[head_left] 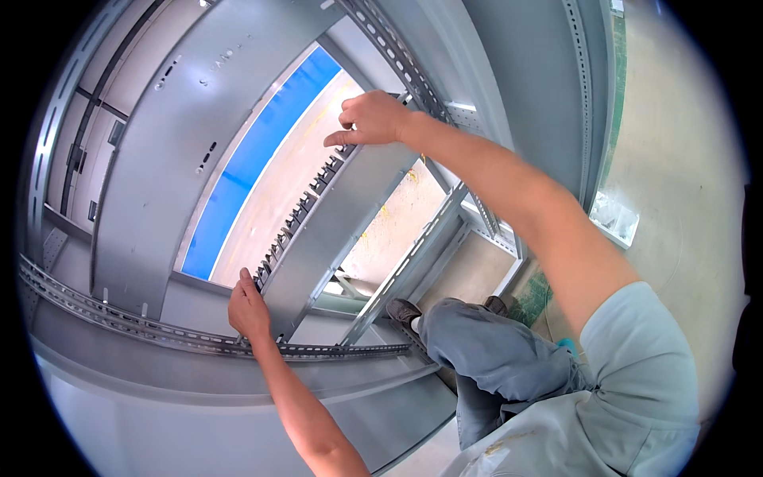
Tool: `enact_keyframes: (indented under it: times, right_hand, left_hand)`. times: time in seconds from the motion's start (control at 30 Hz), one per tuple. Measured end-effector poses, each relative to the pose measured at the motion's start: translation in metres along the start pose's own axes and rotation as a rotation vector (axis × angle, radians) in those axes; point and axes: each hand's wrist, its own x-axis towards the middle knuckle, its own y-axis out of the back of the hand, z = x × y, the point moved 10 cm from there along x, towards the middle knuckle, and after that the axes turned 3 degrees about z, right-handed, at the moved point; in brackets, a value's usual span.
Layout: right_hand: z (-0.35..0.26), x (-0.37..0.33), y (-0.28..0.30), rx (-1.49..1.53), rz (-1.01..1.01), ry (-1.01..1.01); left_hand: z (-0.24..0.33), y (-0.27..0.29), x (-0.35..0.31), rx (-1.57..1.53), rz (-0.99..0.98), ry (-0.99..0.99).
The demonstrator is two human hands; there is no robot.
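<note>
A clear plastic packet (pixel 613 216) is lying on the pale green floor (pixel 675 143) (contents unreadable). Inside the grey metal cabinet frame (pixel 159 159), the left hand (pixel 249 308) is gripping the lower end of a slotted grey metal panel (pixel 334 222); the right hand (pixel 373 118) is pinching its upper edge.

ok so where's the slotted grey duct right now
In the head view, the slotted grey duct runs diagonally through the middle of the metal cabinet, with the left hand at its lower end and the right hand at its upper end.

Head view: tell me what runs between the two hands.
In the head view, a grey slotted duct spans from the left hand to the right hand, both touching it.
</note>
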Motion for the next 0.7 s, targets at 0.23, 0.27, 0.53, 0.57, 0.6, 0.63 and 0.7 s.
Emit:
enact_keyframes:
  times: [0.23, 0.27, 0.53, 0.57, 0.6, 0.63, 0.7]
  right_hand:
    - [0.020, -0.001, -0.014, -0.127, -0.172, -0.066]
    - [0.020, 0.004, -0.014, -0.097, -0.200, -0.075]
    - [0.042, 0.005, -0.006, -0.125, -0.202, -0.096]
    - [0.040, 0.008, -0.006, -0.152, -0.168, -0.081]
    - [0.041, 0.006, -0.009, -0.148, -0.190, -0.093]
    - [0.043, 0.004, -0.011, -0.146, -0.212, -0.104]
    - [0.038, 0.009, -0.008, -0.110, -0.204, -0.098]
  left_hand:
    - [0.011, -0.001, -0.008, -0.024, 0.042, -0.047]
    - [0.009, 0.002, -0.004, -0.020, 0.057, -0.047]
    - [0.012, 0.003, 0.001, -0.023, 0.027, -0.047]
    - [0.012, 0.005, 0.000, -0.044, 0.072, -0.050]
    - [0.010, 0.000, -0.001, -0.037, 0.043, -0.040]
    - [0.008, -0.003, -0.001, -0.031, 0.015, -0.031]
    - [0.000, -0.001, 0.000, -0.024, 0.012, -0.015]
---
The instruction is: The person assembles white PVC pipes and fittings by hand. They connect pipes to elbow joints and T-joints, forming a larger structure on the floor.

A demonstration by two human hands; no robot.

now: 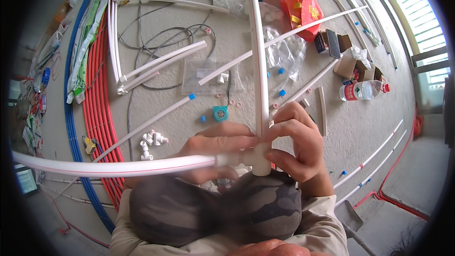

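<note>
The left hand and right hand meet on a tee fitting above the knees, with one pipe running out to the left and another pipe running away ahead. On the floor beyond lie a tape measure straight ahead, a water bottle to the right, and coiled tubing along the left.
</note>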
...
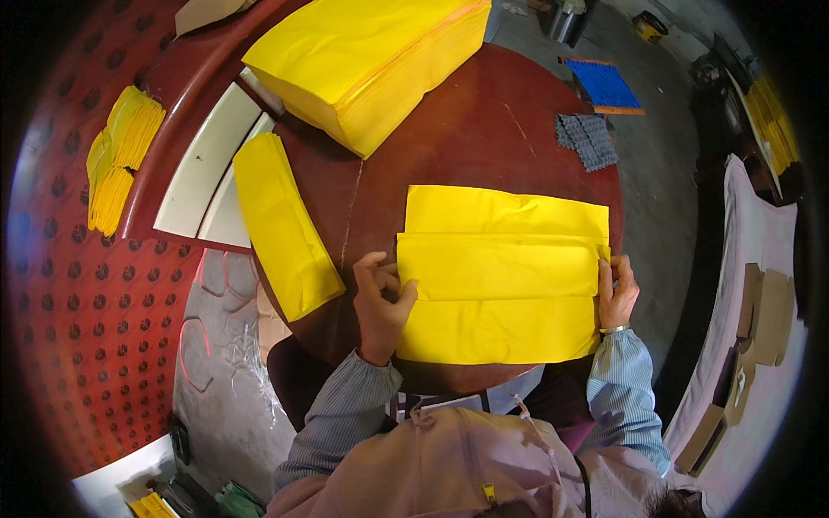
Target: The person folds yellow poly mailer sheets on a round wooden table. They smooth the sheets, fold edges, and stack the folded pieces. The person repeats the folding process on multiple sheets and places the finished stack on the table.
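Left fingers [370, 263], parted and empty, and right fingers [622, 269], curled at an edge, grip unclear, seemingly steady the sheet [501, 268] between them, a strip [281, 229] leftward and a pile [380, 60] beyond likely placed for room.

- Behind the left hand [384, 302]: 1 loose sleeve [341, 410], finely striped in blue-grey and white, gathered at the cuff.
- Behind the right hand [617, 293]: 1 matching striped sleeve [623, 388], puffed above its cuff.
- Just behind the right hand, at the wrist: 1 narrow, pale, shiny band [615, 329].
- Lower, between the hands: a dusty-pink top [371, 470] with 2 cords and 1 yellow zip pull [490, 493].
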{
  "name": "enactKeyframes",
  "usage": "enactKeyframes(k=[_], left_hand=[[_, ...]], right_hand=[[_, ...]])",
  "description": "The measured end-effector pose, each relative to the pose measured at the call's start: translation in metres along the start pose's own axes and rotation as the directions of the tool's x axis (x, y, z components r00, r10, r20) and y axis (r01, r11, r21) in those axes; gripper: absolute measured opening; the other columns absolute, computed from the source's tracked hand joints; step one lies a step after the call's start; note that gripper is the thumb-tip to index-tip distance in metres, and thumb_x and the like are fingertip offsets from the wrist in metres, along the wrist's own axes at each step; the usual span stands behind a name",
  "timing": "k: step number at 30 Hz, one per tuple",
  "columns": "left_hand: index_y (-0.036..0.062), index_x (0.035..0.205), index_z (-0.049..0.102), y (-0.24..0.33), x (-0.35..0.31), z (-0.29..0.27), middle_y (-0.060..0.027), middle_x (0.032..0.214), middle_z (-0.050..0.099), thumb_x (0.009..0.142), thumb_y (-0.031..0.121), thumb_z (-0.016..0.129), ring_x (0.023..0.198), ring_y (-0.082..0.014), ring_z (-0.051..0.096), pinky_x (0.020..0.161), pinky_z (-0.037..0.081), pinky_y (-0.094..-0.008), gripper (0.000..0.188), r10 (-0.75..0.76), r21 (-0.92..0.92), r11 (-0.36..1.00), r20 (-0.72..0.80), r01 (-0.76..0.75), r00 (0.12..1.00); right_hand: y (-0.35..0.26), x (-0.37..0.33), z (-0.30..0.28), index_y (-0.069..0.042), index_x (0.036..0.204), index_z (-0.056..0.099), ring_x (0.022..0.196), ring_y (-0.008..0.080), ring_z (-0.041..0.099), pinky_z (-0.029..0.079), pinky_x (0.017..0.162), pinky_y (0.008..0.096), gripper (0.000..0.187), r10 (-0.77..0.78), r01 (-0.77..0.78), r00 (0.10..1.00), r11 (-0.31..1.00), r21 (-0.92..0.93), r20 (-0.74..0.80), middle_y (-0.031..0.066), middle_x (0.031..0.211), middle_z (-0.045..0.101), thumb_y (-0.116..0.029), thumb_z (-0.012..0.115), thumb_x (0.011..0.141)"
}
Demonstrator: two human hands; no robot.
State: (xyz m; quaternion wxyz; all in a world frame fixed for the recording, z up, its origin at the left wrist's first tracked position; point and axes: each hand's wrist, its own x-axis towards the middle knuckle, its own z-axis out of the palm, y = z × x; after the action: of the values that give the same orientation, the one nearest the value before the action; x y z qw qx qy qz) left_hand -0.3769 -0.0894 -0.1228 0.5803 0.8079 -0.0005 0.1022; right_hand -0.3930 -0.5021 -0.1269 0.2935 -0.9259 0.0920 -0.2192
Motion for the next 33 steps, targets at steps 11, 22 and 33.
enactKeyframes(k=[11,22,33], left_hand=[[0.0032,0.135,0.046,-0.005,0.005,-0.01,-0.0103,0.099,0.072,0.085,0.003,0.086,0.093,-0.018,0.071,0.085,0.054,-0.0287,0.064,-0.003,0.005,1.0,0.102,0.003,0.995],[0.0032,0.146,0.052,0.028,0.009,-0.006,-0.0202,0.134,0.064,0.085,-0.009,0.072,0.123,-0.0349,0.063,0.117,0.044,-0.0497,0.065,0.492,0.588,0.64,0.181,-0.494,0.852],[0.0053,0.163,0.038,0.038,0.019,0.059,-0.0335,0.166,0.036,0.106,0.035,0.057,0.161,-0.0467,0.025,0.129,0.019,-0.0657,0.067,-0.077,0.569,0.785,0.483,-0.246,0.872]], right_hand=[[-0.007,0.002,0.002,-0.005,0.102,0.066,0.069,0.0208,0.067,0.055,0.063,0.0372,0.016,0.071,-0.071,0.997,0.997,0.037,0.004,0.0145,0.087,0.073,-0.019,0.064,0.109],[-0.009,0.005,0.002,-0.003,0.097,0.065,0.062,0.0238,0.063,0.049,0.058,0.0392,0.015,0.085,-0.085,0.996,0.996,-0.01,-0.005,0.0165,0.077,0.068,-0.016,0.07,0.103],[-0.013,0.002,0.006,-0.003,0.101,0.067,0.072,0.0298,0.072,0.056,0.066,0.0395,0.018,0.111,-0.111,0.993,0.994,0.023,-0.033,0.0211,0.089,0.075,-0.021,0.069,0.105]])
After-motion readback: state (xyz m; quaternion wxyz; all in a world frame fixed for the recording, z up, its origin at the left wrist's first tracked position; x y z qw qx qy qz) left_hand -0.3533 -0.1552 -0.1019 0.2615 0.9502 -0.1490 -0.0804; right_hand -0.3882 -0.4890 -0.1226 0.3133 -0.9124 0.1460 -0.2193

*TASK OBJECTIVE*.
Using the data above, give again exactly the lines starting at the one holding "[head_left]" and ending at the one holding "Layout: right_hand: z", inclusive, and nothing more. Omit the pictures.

*SOLUTION FOR THIS PROBLEM*.
[head_left] 
Tool: `enact_keyframes: (indented under it: times, right_hand, left_hand)`. times: time in seconds from the motion's start (control at 30 Hz), one per tuple. Measured end-effector poses, each relative to the pose measured at the motion's start: translation in metres along the start pose's own axes and rotation as a rotation vector (axis × angle, radians) in those axes; point and axes: each hand's wrist, its own x-axis towards the middle knuckle, its own y-axis out of the back of the hand, z = x × y, the point moved 10 cm from there along x, towards the middle knuckle, and after that the axes turned 3 degrees about z, right-handed, at the moved point; in brackets, a value's usual span.
Layout: right_hand: z (-0.35..0.26), x (-0.37..0.33), y (-0.28..0.30), rx (-1.49..1.53), rz (-1.01..1.01), ry (-1.01..1.01); left_hand: z (-0.24..0.33), y (-0.27..0.29), x (-0.35..0.31), rx (-1.57..1.53), rz (-0.99..0.98), ry (-0.99..0.99).

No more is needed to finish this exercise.